Moreover, the fact that the notice identified the property by its commonly known name, “Golden Orchards,” and stated that it lay south of Ell Street, afforded enough specificity. Indeed, as Justice Hoens observed, Northgate and others were sufficiently informed about the application to appear before the Planning Board and make their positions known. Finally, the applicant had gotten the lot numbers from the tax assessor. Though the applicant should have verified that information, the Court did not penalize the applicant for not doing so. “In the context of a parcel of land that had no street address, that had been the focus of several earlier development proposals, and that previously had been the target of opposition by Northgate and others, the minor misstatement of lot numbers used in reliance on directions from the municipal tax assessor did not deprive the board of jurisdiction.”
Justice Hoens cautioned, however, that there is not a “great deal of flexibility” in the description of elements specifically required by N.J.S.A. 40:55D-11, such as lot and block numbers. This was unlike the circumstances in Perlmart, which involved “generally described requirements, such as ‘notice of the matters to be considered,’ N.J.S.A. 40:55D-11.” This is an important distinction that land use practitioners must keep in mind going forward.

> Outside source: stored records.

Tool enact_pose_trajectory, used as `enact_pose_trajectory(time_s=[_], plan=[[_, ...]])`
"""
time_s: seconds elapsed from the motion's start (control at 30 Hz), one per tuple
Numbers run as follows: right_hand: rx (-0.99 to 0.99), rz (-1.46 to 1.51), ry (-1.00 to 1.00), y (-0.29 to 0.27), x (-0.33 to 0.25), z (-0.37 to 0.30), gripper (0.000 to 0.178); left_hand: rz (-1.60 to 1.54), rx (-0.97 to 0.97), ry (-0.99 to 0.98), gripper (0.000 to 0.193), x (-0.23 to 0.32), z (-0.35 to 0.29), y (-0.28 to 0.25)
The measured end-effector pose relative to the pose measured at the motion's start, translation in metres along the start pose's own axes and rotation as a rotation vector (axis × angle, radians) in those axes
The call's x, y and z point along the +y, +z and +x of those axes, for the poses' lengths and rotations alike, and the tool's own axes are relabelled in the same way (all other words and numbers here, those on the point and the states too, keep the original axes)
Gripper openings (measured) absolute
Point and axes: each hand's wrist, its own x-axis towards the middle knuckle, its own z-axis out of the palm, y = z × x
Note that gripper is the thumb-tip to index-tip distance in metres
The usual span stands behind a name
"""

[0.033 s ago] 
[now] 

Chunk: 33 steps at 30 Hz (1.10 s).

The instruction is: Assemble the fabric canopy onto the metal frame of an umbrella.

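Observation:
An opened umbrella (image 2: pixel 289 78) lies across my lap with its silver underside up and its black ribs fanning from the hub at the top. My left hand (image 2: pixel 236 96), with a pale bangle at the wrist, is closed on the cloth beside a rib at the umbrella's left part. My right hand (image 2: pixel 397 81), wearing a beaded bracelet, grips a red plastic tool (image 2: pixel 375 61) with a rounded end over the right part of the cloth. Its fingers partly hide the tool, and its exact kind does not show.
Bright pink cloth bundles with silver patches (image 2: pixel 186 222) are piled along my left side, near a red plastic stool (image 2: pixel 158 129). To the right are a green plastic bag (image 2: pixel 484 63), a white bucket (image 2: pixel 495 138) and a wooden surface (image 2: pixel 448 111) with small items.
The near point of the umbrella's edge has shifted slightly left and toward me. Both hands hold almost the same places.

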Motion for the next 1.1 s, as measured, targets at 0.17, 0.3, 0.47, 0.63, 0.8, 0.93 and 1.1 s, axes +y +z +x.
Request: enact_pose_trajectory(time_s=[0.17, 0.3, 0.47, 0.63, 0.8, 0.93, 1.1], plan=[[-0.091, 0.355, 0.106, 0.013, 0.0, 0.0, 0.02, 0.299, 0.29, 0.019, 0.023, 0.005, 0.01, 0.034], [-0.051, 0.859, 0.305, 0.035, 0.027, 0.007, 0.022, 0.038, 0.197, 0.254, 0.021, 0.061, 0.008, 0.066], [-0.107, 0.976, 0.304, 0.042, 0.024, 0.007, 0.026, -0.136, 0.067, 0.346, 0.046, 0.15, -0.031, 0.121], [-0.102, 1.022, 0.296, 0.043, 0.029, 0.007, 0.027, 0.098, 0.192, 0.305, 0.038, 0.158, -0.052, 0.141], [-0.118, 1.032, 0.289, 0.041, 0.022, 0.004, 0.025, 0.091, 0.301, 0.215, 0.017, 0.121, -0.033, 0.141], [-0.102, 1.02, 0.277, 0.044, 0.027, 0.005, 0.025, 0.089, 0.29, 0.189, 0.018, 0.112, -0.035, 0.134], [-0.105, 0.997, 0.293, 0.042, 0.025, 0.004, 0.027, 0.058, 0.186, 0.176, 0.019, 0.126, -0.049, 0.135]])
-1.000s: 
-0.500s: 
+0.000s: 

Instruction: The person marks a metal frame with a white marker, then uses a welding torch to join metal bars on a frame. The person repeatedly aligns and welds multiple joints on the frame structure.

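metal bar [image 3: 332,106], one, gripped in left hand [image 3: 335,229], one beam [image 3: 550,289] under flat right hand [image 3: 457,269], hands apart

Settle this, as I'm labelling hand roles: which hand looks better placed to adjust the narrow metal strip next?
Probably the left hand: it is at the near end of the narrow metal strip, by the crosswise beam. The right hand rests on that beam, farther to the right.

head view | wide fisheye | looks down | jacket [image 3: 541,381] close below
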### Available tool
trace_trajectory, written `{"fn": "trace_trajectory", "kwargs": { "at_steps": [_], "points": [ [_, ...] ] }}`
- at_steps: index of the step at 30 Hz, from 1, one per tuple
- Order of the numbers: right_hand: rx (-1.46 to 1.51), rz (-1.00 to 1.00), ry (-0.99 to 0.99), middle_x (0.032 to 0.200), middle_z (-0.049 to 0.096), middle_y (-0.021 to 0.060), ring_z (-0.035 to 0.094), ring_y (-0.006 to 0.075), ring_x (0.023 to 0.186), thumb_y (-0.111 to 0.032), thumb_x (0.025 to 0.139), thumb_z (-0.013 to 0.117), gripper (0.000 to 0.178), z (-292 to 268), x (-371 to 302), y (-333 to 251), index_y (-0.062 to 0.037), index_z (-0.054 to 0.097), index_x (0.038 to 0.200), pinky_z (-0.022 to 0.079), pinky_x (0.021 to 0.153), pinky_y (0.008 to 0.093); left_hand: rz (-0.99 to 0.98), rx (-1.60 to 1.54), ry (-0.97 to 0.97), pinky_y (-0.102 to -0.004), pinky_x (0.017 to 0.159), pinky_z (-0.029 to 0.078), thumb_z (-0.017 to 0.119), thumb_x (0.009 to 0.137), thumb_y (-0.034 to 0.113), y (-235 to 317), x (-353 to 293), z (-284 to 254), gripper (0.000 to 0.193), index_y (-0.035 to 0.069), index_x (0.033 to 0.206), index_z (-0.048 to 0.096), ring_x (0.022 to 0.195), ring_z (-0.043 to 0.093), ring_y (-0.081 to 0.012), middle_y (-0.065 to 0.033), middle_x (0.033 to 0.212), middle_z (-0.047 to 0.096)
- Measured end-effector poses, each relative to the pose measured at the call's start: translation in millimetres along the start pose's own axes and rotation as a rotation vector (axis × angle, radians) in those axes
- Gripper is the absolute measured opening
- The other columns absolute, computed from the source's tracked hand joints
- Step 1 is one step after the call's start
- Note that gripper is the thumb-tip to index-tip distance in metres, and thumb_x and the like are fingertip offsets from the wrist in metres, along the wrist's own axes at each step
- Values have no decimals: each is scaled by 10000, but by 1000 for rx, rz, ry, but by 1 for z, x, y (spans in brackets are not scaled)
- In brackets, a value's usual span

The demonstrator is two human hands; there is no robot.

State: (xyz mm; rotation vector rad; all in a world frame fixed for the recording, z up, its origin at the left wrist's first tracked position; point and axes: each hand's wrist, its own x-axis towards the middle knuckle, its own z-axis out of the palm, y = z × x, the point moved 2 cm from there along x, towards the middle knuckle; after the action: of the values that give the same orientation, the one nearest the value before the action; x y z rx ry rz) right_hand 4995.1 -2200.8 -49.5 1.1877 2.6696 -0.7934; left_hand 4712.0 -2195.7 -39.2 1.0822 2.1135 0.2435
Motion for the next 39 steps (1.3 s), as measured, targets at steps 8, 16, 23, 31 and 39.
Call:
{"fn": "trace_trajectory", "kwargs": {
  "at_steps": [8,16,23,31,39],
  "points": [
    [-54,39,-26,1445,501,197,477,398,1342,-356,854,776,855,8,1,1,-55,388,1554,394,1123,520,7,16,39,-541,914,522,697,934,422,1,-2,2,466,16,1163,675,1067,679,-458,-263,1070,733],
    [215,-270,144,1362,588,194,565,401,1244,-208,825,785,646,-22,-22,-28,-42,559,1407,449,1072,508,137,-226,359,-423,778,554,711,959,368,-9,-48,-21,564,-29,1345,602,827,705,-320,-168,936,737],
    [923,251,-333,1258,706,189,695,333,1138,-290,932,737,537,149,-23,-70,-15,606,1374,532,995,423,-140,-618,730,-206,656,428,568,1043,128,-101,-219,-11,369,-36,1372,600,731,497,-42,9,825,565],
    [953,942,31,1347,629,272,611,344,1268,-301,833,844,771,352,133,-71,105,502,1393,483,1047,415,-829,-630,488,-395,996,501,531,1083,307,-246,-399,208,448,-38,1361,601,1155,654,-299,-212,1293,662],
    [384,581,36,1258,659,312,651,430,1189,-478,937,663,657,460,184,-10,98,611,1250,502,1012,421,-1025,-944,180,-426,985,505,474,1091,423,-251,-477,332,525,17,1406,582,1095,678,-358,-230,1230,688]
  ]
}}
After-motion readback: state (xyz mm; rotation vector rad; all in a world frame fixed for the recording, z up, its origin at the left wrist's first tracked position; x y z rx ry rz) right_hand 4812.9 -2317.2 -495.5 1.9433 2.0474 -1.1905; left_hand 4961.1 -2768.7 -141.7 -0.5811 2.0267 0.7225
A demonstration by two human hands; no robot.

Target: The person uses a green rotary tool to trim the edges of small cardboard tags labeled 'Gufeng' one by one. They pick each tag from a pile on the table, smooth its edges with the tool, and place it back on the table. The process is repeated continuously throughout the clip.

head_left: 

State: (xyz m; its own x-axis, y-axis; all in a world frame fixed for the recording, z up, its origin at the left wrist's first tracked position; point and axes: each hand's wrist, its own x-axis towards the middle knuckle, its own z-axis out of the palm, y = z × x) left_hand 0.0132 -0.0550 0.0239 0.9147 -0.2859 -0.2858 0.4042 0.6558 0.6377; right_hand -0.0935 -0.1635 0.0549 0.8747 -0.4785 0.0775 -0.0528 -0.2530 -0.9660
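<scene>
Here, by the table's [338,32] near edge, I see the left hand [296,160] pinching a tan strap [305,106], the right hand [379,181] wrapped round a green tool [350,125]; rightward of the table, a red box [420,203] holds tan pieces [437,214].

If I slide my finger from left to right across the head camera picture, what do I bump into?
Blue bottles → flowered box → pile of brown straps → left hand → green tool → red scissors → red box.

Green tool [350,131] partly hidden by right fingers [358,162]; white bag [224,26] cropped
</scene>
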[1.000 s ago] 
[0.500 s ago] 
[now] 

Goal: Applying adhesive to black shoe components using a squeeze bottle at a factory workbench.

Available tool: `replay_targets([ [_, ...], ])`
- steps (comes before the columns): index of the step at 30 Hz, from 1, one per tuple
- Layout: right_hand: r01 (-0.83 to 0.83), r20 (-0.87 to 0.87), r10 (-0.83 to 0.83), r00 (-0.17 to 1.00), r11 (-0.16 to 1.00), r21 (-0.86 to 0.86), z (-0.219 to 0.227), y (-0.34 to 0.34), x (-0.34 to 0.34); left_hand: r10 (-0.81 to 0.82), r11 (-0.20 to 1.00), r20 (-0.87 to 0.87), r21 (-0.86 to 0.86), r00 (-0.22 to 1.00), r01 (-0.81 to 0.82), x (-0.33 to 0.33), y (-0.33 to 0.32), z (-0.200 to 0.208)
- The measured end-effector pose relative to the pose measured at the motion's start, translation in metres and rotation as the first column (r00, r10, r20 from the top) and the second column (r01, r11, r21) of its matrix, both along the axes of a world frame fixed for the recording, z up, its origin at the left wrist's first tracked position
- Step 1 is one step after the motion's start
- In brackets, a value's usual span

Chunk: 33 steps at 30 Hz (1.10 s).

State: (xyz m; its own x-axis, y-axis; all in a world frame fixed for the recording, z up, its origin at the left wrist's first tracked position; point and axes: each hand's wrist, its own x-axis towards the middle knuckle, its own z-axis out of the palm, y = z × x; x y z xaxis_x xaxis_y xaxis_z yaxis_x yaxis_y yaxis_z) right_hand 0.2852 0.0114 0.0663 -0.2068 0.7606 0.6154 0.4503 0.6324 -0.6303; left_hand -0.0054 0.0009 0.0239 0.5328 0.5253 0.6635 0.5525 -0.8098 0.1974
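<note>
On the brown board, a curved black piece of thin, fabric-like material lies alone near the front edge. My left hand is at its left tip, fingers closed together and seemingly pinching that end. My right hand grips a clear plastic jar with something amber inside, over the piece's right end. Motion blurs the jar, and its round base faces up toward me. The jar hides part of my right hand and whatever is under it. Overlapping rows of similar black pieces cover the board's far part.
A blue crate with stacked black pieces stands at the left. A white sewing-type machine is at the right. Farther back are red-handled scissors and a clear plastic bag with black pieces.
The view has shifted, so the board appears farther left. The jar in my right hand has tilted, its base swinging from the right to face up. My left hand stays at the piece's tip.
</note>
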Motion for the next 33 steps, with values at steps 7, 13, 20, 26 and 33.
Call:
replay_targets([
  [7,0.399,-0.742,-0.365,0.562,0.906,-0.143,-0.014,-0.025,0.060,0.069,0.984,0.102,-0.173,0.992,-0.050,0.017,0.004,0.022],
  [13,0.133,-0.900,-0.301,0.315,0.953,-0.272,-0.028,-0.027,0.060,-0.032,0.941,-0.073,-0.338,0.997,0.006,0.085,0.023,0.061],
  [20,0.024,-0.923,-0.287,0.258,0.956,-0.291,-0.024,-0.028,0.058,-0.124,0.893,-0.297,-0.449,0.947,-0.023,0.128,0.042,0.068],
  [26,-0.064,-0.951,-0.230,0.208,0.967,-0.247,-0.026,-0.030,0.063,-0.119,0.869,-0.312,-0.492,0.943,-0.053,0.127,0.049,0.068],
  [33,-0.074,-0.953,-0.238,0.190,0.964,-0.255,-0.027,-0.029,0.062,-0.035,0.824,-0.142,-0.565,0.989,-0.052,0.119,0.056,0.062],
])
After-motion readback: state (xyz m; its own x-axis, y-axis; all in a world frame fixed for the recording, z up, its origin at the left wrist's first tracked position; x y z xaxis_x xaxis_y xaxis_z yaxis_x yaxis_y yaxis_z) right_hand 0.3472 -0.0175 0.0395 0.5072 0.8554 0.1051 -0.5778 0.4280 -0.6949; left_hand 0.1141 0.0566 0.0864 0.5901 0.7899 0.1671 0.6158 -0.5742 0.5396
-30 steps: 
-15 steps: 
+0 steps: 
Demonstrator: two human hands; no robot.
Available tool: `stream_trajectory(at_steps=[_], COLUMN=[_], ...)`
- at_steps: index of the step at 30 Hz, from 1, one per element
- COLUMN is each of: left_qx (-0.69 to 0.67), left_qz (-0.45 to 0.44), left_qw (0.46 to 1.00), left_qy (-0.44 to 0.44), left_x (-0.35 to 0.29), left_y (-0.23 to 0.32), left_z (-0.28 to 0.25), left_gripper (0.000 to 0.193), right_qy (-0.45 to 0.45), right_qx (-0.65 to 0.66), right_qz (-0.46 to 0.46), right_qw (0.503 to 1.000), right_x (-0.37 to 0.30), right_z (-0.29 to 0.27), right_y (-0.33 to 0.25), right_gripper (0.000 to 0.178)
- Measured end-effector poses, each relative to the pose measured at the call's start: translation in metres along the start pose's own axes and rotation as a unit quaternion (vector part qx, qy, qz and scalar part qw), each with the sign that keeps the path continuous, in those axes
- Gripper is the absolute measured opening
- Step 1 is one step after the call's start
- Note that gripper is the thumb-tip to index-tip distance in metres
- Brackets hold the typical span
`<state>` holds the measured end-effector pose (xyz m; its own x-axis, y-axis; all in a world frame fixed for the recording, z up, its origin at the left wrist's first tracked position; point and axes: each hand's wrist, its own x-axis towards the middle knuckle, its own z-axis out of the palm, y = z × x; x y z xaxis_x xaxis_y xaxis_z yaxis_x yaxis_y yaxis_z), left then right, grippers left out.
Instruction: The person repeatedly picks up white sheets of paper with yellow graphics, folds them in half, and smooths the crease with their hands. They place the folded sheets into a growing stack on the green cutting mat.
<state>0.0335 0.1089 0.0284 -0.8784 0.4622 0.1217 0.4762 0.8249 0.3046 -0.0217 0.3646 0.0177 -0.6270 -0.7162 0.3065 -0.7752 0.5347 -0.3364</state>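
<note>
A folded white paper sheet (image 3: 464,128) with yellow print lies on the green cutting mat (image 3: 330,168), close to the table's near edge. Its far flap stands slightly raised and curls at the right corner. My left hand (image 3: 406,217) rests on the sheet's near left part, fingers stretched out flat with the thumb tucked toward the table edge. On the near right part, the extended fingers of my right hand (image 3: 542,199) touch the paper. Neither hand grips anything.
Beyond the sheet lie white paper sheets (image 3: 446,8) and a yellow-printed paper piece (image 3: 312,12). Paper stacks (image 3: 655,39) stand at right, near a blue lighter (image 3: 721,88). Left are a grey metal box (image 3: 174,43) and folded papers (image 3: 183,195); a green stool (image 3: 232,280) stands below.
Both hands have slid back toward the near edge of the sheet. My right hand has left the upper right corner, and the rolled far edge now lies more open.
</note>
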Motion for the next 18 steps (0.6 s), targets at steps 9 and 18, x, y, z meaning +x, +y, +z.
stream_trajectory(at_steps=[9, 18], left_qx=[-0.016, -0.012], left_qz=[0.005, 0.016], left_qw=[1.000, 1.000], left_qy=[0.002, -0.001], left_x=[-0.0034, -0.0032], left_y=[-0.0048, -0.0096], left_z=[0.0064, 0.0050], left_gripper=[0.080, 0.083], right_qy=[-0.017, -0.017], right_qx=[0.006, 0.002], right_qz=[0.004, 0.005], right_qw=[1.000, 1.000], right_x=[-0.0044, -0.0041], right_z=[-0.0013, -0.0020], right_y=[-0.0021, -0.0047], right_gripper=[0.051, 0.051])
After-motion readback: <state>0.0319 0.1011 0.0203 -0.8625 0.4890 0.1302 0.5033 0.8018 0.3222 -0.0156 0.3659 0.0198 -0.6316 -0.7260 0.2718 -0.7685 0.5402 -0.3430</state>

The opinion also addresses an issue of the application of the Residential Site Improvement Standards (“RSIS”) to the intensity of roads in the proposed development. Under the applicable standard of review, Northgate was obligated to show that the Board’s decision on that issue was arbitrary, capricious, and unreasonable. The Court found that Northgate had not done so. The Appellate Division did, however, err in one aspect of its analysis that was not necessary to its ruling on the RSIS issue, which the Supreme Court was compelled to note.